Preparing for ‘Brexit’
Unfortunately it wasn’t just the torrential downpours that dampened spirits in June: the UK’s EU in/out referendum on the 23rd likely won in this regard. With markets around the world pricing-in a higher probability of ‘remain’, ‘Brexit’ caught many by surprise. On the morning following the result, markets plunged. In the spate of a few days Sterling dropped nearly 11% against the dollar; the FTSE-250 – the UK’s more domestically focused smaller-cap market – sank over 13.5%. The ensuing political mayhem left heads rolling from the spectrum’s left, right and centre.
Although markets have largely recovered since the result, Alex Crooke of The Bankers Investment Trust was cautious in the run-up to Brexit. He and the board of directors – a unique, independent, client-focused feature of investment trusts – decided almost a year ago, without taking a view on the outcome, that it would be prudent to pair-back risk and reduce Bankers’ exposure to the UK. It proved to be the right decision.
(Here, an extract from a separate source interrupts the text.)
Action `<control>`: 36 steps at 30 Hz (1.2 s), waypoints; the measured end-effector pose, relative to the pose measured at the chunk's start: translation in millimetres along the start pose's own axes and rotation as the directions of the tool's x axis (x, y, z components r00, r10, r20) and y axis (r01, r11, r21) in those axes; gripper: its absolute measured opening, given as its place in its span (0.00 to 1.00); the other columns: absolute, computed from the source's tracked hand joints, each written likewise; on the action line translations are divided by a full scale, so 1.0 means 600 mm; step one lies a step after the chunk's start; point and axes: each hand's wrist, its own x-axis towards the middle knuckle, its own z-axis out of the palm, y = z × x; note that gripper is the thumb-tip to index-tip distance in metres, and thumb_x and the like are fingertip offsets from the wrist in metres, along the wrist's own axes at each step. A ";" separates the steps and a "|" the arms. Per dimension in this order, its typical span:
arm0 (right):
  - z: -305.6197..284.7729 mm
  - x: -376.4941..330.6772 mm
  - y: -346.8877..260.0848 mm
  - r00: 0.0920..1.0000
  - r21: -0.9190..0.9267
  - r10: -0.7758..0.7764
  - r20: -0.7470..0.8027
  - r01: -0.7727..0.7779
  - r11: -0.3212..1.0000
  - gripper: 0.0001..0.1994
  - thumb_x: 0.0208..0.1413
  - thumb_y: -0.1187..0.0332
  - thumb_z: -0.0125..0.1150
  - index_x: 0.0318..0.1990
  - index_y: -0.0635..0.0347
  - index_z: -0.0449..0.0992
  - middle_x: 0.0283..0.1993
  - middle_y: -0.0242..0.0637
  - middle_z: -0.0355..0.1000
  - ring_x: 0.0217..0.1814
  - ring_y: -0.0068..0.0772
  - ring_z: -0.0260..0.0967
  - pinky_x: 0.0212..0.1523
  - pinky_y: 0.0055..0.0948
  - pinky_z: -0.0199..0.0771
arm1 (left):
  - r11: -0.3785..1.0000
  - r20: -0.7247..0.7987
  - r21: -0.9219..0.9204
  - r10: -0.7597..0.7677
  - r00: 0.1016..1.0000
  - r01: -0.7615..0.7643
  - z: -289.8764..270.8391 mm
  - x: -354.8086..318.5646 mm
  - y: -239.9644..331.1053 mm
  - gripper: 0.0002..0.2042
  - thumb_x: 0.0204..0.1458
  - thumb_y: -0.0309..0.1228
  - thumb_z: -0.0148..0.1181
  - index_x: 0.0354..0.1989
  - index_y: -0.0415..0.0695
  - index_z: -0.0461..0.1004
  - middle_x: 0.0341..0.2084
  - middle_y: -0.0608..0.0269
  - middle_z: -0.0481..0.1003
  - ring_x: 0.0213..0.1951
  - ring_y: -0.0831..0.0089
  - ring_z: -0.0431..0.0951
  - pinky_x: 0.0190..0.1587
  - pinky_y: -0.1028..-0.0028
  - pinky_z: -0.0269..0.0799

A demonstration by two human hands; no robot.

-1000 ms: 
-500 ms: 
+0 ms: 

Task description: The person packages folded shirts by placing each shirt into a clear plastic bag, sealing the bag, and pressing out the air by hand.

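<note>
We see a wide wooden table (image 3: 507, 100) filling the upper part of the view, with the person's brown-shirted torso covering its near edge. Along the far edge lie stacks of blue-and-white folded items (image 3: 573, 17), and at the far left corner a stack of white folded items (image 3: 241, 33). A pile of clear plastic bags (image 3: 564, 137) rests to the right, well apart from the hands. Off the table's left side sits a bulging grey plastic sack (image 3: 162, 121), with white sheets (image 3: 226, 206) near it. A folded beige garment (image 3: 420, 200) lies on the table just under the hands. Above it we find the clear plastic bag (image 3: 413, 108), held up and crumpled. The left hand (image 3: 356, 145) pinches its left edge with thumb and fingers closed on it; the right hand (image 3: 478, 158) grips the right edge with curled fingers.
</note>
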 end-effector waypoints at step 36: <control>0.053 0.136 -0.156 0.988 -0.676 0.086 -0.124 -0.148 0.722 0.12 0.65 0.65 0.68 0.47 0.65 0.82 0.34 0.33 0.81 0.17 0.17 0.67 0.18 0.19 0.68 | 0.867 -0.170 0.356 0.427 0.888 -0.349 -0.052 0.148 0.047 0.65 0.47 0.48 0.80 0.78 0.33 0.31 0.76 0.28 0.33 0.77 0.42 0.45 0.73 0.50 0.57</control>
It highlights the advantages of a global generalist such as Bankers: with its mandate to invest in any stock market in the world, Alex is unrestrained and can shift capital to where he finds the best value.
The land of opportunity
In a shifting picture of asset allocation for the portfolio one region that remains a high weighting is the US stock market. It is by far the largest equity market in the world. The economy is growing at a faster clip than any other developed economy, and predicted to continue as such for at least the next few years. House prices continue to rise, consumer spending is firm, and the jobs market is strong with the Fed believing it near full employment.
For Alex, while the economic picture is important the portfolio’s focus is to uncover promising stocks at reasonable valuations. The focus for the US sleeve of the portfolio has been growth-at-the-price (GARP) – companies in the growth phase of their development but where the implied growth appears not to be overvalued.
Stocks are picked with the help of a number of overarching themes. Investment themes describe where perceived long-term trends underpin the growth of a particular area of a market, for example where fund managers believe the application of a new technology or government policy will continue to drive consumer demand in a particular market for many years to come.
Card or cash?
One such theme is Paperless Payments. It represents the classic scenario where technology is an enabler for ‘convenience’. It regards the shift from cash payments to digital payments on debit and credit cards, and is coupled with the adoption of newer technologies, such as Apple Pay, in developed economies and mobile payments in the developing economies.
Aside from convenience and time savings for users, electronic payments are more reliable and secure, and can reduce transaction costs for businesses. Customer retention is likely to be higher, with those more willing to stick with a company or website where they have formerly entered their personal details. This potentially increases sales and encourages larger transaction amounts, explaining why cash as a percentage of transactions continues to shrink (see chart) while mobile payments have been rising at a compound annualised growth rate of more than 50% since 2010.